**EXERCISE DIRECTIONS**
Images are to be dropped, and the rest of the data reproduced exactly.

(MATERIAL PROVIDED)

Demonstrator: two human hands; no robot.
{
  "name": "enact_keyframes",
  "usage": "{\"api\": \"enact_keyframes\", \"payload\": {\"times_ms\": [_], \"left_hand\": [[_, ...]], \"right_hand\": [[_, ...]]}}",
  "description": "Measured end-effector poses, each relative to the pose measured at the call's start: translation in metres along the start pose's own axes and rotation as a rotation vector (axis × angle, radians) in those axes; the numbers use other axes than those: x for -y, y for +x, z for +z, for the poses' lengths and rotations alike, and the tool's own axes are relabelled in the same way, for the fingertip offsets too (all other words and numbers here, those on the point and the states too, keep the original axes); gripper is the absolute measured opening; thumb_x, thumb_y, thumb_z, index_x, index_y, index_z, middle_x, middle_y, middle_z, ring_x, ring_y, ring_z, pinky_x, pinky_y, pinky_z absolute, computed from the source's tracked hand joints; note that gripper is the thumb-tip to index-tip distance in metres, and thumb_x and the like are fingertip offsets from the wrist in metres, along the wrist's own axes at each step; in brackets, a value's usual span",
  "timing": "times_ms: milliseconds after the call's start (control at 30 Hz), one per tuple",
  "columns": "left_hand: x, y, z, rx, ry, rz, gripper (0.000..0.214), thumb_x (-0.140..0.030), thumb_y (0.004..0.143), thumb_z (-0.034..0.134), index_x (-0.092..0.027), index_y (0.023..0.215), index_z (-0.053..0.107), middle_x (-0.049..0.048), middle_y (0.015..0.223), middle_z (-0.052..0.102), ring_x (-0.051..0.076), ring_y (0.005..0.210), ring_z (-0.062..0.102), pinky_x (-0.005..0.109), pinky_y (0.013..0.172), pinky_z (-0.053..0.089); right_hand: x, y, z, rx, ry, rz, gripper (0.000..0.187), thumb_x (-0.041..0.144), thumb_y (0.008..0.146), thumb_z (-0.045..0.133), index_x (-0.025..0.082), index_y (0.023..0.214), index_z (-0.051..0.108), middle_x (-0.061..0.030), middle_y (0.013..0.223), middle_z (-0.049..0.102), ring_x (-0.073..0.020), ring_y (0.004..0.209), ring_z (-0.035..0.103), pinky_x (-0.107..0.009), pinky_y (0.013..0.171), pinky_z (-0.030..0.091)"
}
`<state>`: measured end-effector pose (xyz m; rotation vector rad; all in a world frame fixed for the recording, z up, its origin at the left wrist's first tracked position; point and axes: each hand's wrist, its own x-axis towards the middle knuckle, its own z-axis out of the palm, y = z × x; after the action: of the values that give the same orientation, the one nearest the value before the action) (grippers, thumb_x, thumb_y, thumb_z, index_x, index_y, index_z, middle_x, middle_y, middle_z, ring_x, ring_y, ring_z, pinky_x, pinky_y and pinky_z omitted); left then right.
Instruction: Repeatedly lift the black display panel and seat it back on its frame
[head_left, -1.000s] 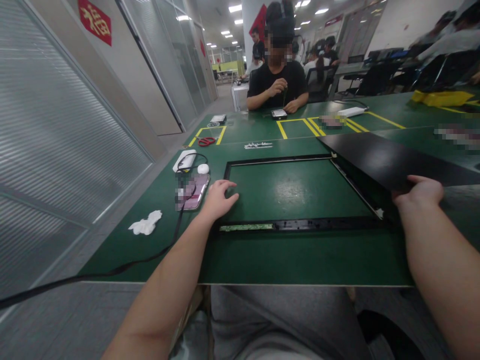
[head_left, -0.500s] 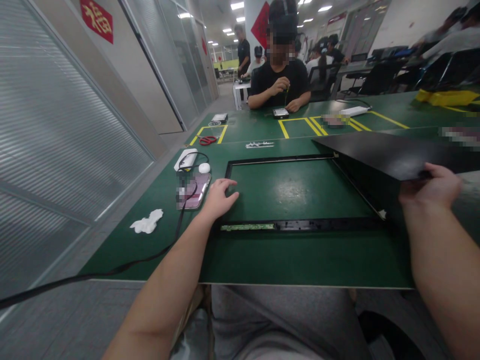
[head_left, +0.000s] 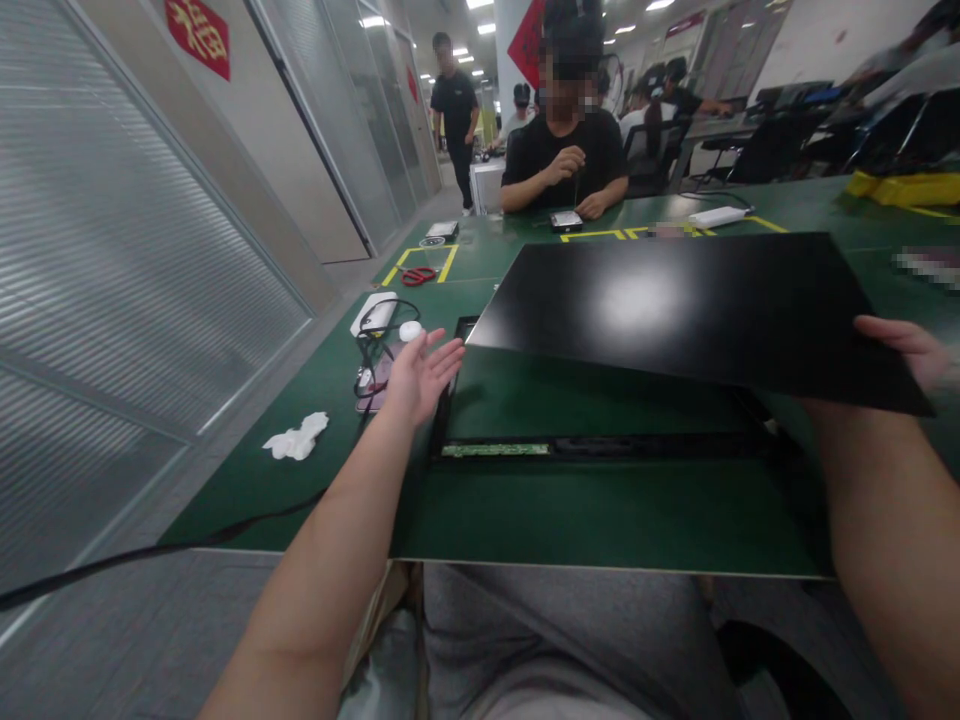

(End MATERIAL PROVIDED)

**YOUR SOLUTION**
Demonstrator: two human hands; no robot.
{
  "name": "enact_keyframes",
  "usage": "{\"api\": \"enact_keyframes\", \"payload\": {\"times_ms\": [_], \"left_hand\": [[_, ...]], \"right_hand\": [[_, ...]]}}",
  "description": "Measured end-effector poses, each relative to the pose measured at the call's start: translation in metres along the start pose's own axes and rotation as a rotation vector (axis × angle, radians) in those axes; the numbers use other axes than those: x for -y, y for +x, z for +z, for the poses' lengths and rotations alike, and the tool's own axes are relabelled in the same way, for the fingertip offsets too (all other words and numbers here, those on the point and the states too, keep the original axes); gripper is the absolute measured opening; thumb_x, thumb_y, thumb_z, index_x, index_y, index_z, middle_x, middle_y, middle_z, ring_x, ring_y, ring_z, pinky_x, pinky_y, pinky_z absolute, computed from the source's tracked hand joints; note that gripper is the thumb-tip to index-tip distance in metres, and thumb_x and the like are fingertip offsets from the wrist in metres, along the wrist's own axes at each step; in brackets, a value's usual span",
  "timing": "times_ms: milliseconds after the call's start (control at 30 Hz), one per tuple",
  "columns": "left_hand: x, y, z, rx, ry, rz, gripper (0.000..0.214), thumb_x (-0.140..0.030), thumb_y (0.004..0.143), thumb_z (-0.034..0.134), index_x (-0.092..0.027), index_y (0.023..0.215), index_z (-0.053..0.107), middle_x (-0.049..0.048), middle_y (0.015..0.223), middle_z (-0.052..0.102), ring_x (-0.051..0.076), ring_y (0.005..0.210), ring_z (-0.062..0.102), pinky_x (-0.005..0.109), pinky_y (0.013..0.172), pinky_z (-0.053..0.089); right_hand: x, y, z, rx, ry, rz, gripper (0.000..0.187), thumb_x (-0.041..0.144), thumb_y (0.008..0.146), thumb_z (-0.045..0.133), index_x (-0.025..0.082), index_y (0.023..0.214), index_z (-0.051..0.108), middle_x (-0.061..0.030), middle_y (0.013..0.223), middle_z (-0.049..0.102), ring_x (-0.073..0.020), ring_y (0.004..0.209), ring_z (-0.035..0.103), pinky_x (-0.107..0.009), pinky_y (0.013..0.171), pinky_z (-0.030..0.091)"
}
`<state>`: measured end-effector pose (xyz m; rotation vector rad; all in a world frame fixed for the recording, z up, its origin at the left wrist's first tracked position; point and axes: each hand's wrist, its own x-axis towards the middle knuckle, its own z-axis out of the palm, y = z × x; after the action: of the values that give the same orientation, the one nearest the value before the action) (grippers, thumb_x, thumb_y, thumb_z, index_x, index_y, index_z, middle_x, middle_y, middle_z, ring_x, ring_y, ring_z, pinky_x, pinky_y and pinky_z omitted); left then right.
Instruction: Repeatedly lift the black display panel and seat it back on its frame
[head_left, -1.000s] 
[head_left, -0.500s] 
[head_left, +0.000s] 

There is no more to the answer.